BEGIN

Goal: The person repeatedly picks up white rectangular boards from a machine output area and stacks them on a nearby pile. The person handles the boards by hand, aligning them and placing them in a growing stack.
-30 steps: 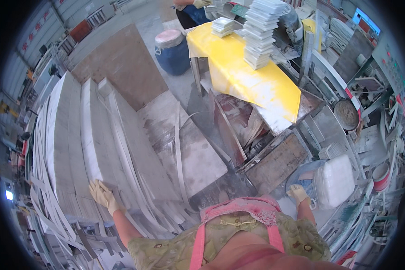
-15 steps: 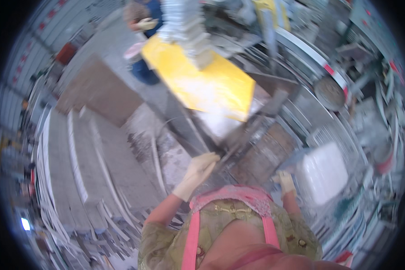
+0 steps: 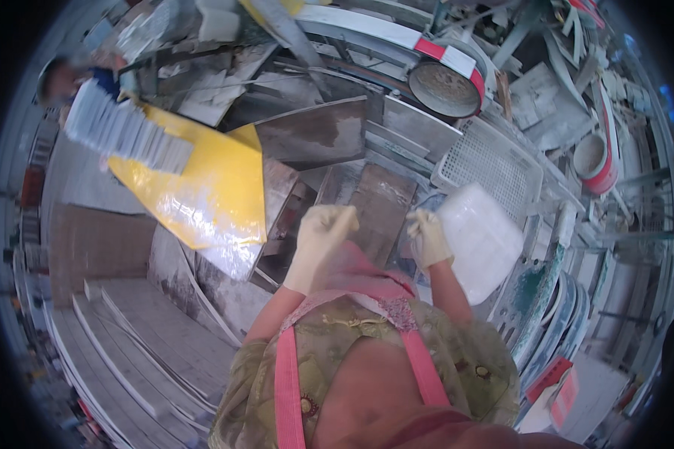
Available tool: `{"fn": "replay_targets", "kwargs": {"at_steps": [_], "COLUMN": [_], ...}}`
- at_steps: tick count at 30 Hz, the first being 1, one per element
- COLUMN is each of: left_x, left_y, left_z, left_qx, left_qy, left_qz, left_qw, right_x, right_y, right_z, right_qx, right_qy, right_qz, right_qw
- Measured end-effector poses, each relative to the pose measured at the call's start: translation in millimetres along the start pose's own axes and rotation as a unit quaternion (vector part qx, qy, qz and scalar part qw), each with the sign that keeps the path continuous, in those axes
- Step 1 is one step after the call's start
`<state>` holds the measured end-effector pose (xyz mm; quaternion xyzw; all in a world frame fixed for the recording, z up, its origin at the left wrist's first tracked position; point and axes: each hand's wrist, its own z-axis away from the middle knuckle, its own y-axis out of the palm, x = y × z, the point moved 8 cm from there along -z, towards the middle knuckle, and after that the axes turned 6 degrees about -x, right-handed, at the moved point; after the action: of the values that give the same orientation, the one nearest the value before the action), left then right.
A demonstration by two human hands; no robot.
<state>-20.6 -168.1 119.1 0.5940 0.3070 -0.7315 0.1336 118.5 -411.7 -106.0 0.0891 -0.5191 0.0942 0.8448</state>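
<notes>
My left hand [image 3: 318, 239], in a pale cream glove, is raised in front of my pink apron [image 3: 359, 273]. Its fingers are curled closed; whether anything is in them is hidden. My right hand [image 3: 431, 238], gloved alike, is held beside a white, plastic-wrapped bundle [image 3: 481, 243]. Its fingers are bent inward, and I cannot make out anything between them. Beyond the hands lies a brown, worn board [image 3: 380, 202]. To the left, a glossy yellow sheet [image 3: 217, 176] carries a tall stack of white pieces [image 3: 123, 131].
A white perforated basket [image 3: 490, 168] stands past the bundle. Behind it is a round pan of grey material [image 3: 445, 88] by a red-and-white rail [image 3: 382, 34]. Long grey boards [image 3: 165, 337] are piled at lower left. Another person [image 3: 67, 78] is at the far left.
My view has swung to the right, so the yellow sheet and stack now appear farther left. My left hand has come away from the dark edge by the yellow sheet, its fingers now curled.
</notes>
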Motion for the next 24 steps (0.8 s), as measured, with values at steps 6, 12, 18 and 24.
{"fn": "replay_targets", "kwargs": {"at_steps": [6,12,18,24], "left_x": [-26,-16,-6,-20], "left_y": [9,-11,-16,16], "left_z": [-87,-131,-165,-214], "left_qx": [-0.010,-0.050,-0.152,-0.205], "left_qy": [0.000,-0.094,-0.124,-0.185], "left_qz": [0.178,0.117,0.163,0.149], "left_qw": [0.984,0.987,0.967,0.950], "right_x": [167,294,338,337], "right_y": [-66,-118,-58,-23], "right_z": [-122,-230,-359,-425], "right_qx": [-0.114,-0.148,-0.130,-0.003], "right_qy": [-0.179,-0.361,-0.390,-0.339], "right_qz": [0.168,0.430,0.695,0.694], "right_qw": [0.963,0.814,0.590,0.635]}}
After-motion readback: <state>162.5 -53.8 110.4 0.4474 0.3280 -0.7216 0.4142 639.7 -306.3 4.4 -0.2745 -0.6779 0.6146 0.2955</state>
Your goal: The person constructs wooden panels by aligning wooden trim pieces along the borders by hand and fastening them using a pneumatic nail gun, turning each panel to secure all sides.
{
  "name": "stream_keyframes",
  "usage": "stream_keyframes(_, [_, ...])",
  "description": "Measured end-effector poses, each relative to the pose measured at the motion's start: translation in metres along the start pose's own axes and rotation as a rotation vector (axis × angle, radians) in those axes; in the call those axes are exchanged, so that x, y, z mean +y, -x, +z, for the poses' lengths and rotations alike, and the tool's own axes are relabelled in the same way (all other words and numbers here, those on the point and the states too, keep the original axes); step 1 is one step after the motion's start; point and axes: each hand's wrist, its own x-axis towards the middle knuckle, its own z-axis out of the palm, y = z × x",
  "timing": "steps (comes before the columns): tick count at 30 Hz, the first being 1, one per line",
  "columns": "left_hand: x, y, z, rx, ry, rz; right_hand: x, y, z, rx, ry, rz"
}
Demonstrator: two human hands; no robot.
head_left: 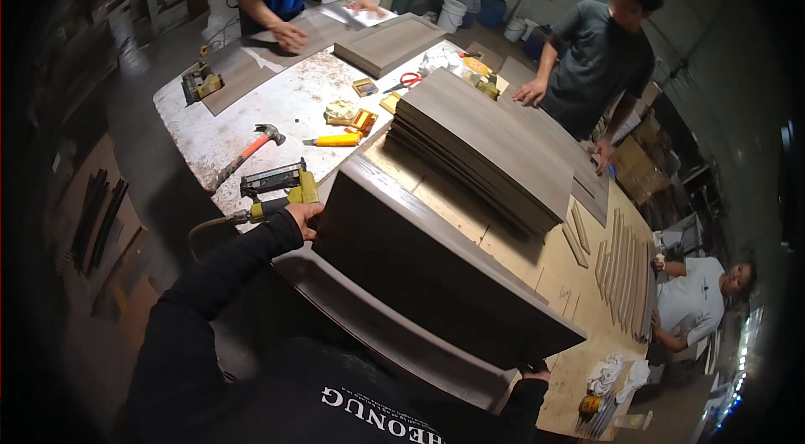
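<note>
Both hands grip the dark cabinet panel (pixel 436 276) by its ends, left hand (pixel 305 216) curled over the far-left corner, right hand (pixel 534 373) mostly hidden beneath, its long axis running left-to-right across the bench (pixel 251 121).

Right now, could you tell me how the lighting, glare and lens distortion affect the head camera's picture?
In the head view, fisheye bending curves the workbench edges and blacks out the corners; overhead light glares off the bench's pale top and the floor at upper left; the dark panel gripped by the left hand and right hand is dim but sharp, while the stacked boards shadow the plywood beneath.
</note>
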Motion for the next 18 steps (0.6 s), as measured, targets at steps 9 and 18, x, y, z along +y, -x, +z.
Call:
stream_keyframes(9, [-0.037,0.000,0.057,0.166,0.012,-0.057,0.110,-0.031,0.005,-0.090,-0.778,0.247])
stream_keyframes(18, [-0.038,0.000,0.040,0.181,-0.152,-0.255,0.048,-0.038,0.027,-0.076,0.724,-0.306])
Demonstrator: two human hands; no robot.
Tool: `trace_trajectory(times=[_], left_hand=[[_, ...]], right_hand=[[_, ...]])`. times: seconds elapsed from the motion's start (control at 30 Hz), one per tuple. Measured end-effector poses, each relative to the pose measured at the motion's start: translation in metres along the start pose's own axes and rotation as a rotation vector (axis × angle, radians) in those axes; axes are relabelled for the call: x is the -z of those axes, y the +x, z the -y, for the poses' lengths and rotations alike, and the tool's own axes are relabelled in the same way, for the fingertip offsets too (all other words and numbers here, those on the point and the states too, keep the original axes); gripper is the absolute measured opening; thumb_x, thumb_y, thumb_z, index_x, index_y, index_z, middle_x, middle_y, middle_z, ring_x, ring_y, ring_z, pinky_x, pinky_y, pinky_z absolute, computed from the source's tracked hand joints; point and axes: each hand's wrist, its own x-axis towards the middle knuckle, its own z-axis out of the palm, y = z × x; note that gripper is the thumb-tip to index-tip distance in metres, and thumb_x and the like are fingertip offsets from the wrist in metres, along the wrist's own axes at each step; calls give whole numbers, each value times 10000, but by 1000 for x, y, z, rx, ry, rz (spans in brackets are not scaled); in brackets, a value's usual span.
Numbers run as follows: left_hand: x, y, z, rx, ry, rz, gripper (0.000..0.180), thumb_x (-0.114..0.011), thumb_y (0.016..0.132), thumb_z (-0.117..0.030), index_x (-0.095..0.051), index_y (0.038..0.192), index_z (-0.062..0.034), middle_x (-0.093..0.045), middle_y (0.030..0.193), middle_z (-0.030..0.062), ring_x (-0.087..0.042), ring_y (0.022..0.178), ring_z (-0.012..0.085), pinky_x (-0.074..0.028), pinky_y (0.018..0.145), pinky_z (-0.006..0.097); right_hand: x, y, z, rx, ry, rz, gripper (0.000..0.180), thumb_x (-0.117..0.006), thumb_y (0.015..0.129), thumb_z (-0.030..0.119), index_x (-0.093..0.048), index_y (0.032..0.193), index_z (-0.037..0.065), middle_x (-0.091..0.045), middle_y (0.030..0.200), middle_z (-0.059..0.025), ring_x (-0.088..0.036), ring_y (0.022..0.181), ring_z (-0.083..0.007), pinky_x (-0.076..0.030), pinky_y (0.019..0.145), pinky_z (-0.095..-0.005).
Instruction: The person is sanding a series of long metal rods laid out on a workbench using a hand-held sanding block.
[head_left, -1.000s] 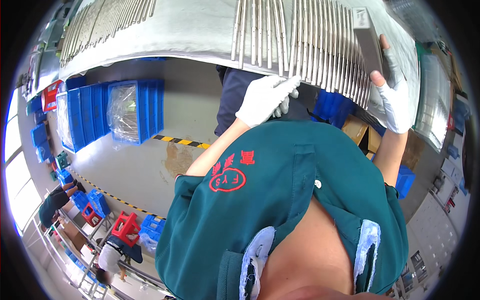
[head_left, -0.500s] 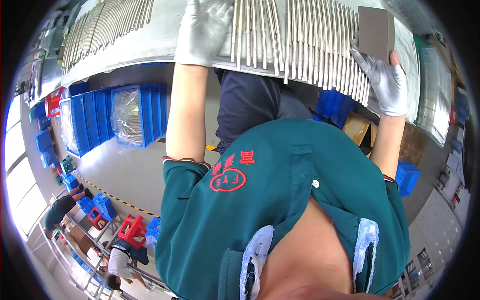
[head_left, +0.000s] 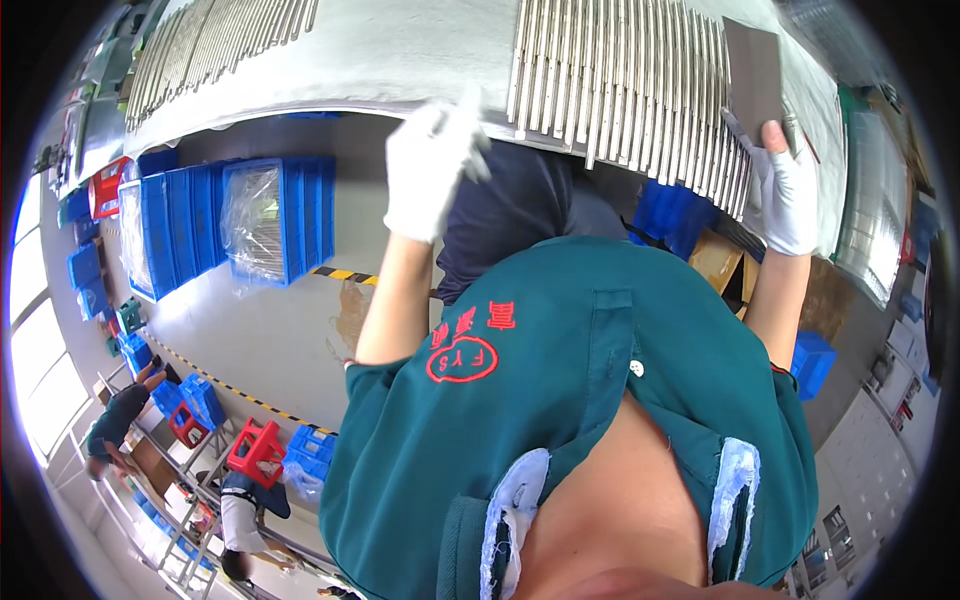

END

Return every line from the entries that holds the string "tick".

● **Task solution**
- at_steps: tick count at 30 Hz, the first being 1, one per element
  "timing": "steps (comes before the columns): tick count at 30 Hz, the first being 1, one per line",

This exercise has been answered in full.